Article 23 reaffirms this statement by explicating the universality of the protection of various rights, asserting that “Everyone shall be equal under the constitution and by the law” http://www.ncbuy.com/reference/country/humanrights.html?code=ao&sec=5

Abortion – In Angola, all abortion is illegal however the law does not punish those abortions carried in the first trimester due to risks to maternal health. The articles that regulate issues related to abortion are the following: Assembleia da República Lei n.º 6/84 de 11 de Maio; ARTIGO 1.º Os artigos 139.º, 140.º e 141.º do Código (see http://portal.juventudesocialista.org/documentos/IVG-Anexo2.1.pdf)
Article 144 of the code applies criminal penalties for all abortions except those done to protect the life of the mother, and the nation’s constitution in article 30 states that “the government respects and protects the life of the human person, which is inviolable.”
The proposed change would allow abortion on demand in the first weeks of pregnancy, and depenalizes the deadly procedure for up to 24 weeks in a variety of other circumstances, including rape, fetal deformity, and danger to the “psychic integrity” of the mother. http://www.lifesitenews.com/news/angolan-pro-lifers-fight-proposal-to-remove-penalties-for-abortion/

Violence against women-A recent law enacted in 2011 establishes domestic violence as a “public crime”, meaning that anyone is entitled to report its occurrence.
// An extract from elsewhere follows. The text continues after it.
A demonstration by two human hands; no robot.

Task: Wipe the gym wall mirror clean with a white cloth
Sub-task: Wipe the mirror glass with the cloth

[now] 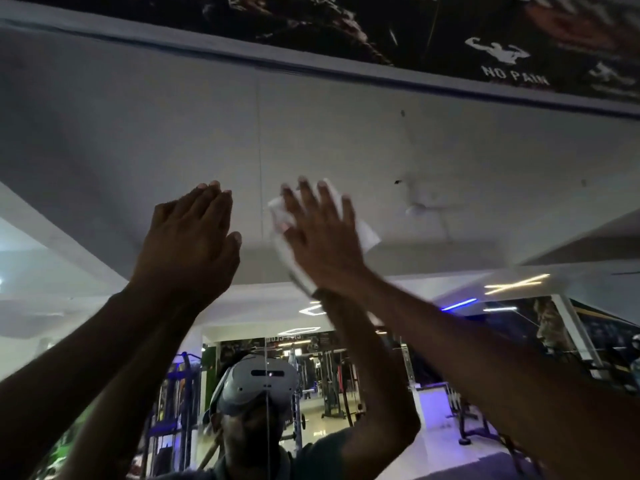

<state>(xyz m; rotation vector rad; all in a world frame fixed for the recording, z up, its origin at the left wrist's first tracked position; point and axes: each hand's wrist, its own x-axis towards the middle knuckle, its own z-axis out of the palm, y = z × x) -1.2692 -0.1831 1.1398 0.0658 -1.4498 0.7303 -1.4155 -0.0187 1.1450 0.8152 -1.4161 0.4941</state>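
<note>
mid-wipe: right hand (322, 233), fingers spread, presses the white cloth (367, 233) high on the wall mirror (450, 150); left hand (190, 237) flat, fingers straight; cleaned extent indeterminate.

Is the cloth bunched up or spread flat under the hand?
Mostly spread: the white cloth shows beyond the flat right hand on both sides, against the mirror.

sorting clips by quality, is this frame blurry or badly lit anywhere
Head view: the right hand and white cloth are motion-smeared, the left hand sharper; both arms are dark against the mirror, which reflects bright ceiling strips; wide-angle bending curves the mirror's top edge.
</note>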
This is meant to assist victims who are unable or unwilling to speak out for any reason. Furthermore, the law guarantees support to victims, such as medical treatment, financial and legal help, and access to safe houses. http://www.ipsnews.net/2011/07/angola-law-on-domestic-violence-a-step-forward-for-womenrsquos-rights/

Right of people living with HIV/AIDS- Law 8/o4 on HIV/AIDS ( 2004) adopted by the National Assembly on 1 November 2000; protects the rights of persons living with HIV; in particular, this law establishes the right to employment, free public health care, and confidentiality for patients. http://www.hsph.harvard.edu/population/aids/angola.aids.04.pdf

Rights on sexual minorities - Social attitudes and laws remain hostile to LGBT people in the country. The articles 70 and 71 of the Angolan Penal Code impose criminal sanctions on those who practice acts “against the order of nature”. Currently, this penal code applies to consenting same-sex adults. However, more recently, domestic and international stakeholders have highlighted the inconsistency of the penal code with international law. http://arc-international.net/global-advocacy/universal-periodic-review/a/angola

Fetal rights. In its article 30 (Right to Life) - The nation’s constitution in article 30 states that “the government respects and protects the life of the human person, which is inviolable.” http://www.lifesitenews.com/news/angolan-pro-lifers-fight-proposal-to-remove-penalties-for-abortion/ Angolan General Law of Labor in its articles ARTIGO 272º - Direitos especiais 1. Durante o período de gravidez e após o parto, a mulher trabalhadora tem os seguintes direitos especiais: a. Não desempenhar, sem diminuiçao do salário, tarefas desaconselháveis ao seu estado ou que exijam posiçoes incómodas ou prejudiciais, devendo o empregador assegurar lhe trabalhado adequado ao seu estado. b. Não prestar trabalho extraordinário nem ser transferida de centro de trabalho, salvo se localizado na mesma área geográfica e para permitir a mudança de trabalho a que se refere a alínea anterior.ARTIGO 273º - Licença de maternidade 1. A trabalhadora tem direito, por altura do parto,a uma licença de maternidade de três meses. 2. A licença de maternidade principia quatro semanas antes da data prevista para o parto,devendo o tempo restante ser gozado após este. 3. A partir da licença a gozar após o parto é alargada de mais quatro semanas, no caso de ocorrido parto múltiplo.

Sexual and reproductive rights challenges in Angola

Cultural and social factors and attitudes contribute significantly to misinformation surrounding sexual and reproductive rights. More has to be done to remove social stigma, taboos around issues related to sexual and reproductive rights of a women in Angola.